I tend to think of Julian Barnes as an all-English writer but I realize, that’s probably just because he used to rather famously play tennis with Martin Amis. (So very English!) But it turns out that Barnes is Francophone and something of a Flaubert scholar — ack, Flaubert’s Parrot, of course he’s a Flaubertiste. So Something to Declare is a nice little collection of various Francophilia subjects: tourism in France, the Tour de France, Henry James and Edith Wharton touring France, French food…. and in the kind of cleverness this book is full of, “French letters.” (A pun: you might not recognize that as an old-fashioned term for condoms.) Most of these pieces, in fact, are reviews for the usual suspects: The New York Review of Books, The London Review of Books, and the Times Literary Supplement.
Well, cleverness about the French: how delightful! In a book like this there are going to be hits and misses and only because I am conscientious did I read all of the essay on Boris Vian, Jacques Brel and Georges Brassens,which was a waste of time because I don’t know what any of them sounds like. Ditto the essays on films I hadn’t seen. But when Barnes is writing about literary figures, that’s when the fun starts, because he treats Baudelaire and Mallarmé and George Sand and, yes, Flaubert as if they were friends who had just left the room.

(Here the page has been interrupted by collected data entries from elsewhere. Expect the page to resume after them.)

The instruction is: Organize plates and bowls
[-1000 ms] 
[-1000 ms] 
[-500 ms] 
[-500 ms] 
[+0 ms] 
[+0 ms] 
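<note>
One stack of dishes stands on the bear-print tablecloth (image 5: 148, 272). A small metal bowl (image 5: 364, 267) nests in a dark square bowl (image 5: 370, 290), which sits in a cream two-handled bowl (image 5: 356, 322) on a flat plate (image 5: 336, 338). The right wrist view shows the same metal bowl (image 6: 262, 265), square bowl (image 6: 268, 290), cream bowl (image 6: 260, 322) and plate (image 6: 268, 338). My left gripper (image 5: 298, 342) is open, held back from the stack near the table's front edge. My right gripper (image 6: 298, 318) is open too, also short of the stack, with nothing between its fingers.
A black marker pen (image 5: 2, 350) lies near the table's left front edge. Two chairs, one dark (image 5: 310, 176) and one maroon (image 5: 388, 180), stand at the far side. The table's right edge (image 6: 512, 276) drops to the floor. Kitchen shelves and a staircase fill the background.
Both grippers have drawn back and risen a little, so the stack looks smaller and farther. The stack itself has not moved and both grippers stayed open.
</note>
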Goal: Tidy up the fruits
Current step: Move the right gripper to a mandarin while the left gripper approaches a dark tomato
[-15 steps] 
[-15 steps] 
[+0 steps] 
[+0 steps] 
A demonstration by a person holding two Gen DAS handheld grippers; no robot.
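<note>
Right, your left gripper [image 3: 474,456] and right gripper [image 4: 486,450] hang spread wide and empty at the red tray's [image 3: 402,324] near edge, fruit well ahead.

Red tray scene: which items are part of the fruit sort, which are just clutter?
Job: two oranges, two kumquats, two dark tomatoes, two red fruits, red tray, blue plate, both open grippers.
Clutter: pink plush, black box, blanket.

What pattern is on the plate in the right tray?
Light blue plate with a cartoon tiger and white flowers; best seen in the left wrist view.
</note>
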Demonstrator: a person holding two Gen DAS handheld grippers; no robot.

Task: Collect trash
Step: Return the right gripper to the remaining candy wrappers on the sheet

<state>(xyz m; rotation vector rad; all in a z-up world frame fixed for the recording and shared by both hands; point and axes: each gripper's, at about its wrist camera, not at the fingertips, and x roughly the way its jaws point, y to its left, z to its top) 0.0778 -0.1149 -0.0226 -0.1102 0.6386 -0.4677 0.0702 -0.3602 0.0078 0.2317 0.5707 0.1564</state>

For instance, I was especially entertained by the essay on Louise Colet, Flaubert’s mistress, a figure Barnes handles with both amusement and sympathy. Her writing — of course she wrote — was evidently overheated and bombastic, she herself always the heroine of the tale. Here’s how Barnes describes Colet’s thinly veiled account of her affair with a celebrated poet (the character “Albert” in Colet’s novel, Alfred de Musset in history):
Musset was clearly unsafe in a cab at any speed, and as Flaubert sardonically reminded Louise, ‘Convention has it that one doesn’t go for a moonlight drive with a man for the purpose of admiring the moon.’ But Louise went for many moonlight drives with the poet. Musset would turn up drunk and imploring on her doorstep and — such being her reverence for glory — he eventually got into her bed.
One of the most engaging essays covers the correspondence between George Sand and Flaubert, who were literary friends in middle age. Barnes calls this a correspondence in which Flaubert manages “to attain both equality and difference.” They argued, they gossiped, they tried to hammer out the basic question of What Fiction Was For, and ended up on opposite sides of the question. Sand became “increasingly prone to giving Flaubert increasingly basic advice… She has told him to get married… she has told him not to be grumpy;… told him to eat properly, take walks, and do some gym…” Barnes straddles respect and irreverence in these essays. If this is the kind of thing you like, you’ll like it a lot.